What is required: Return the lines below exactly as they appear, please, starting with the first and ending with the one that contains "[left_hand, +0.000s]".

——

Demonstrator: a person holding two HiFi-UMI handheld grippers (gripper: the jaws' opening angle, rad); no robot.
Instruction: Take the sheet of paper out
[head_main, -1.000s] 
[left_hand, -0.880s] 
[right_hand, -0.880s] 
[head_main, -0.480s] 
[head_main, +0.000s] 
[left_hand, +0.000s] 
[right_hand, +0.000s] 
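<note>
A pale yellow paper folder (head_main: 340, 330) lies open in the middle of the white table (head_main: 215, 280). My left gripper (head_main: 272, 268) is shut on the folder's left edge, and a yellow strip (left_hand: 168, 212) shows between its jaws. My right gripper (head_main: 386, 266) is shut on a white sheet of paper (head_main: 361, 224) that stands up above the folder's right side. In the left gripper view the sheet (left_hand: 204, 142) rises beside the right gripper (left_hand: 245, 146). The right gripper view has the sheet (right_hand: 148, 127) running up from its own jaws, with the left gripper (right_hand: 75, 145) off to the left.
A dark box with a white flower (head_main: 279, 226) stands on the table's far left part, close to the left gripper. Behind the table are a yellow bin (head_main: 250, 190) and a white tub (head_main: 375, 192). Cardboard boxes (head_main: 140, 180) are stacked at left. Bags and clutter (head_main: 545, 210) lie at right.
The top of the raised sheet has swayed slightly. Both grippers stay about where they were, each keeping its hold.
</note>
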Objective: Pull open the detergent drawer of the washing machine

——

Finished task:
Demonstrator: a person holding two HiFi-UMI handheld grippers (gripper: the jaws' opening angle, rad); no robot.
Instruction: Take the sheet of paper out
[head_main, -1.000s] 
[left_hand, -0.880s] 
[right_hand, -0.880s] 
[head_main, -0.480s] 
[head_main, +0.000s] 
[left_hand, +0.000s] 

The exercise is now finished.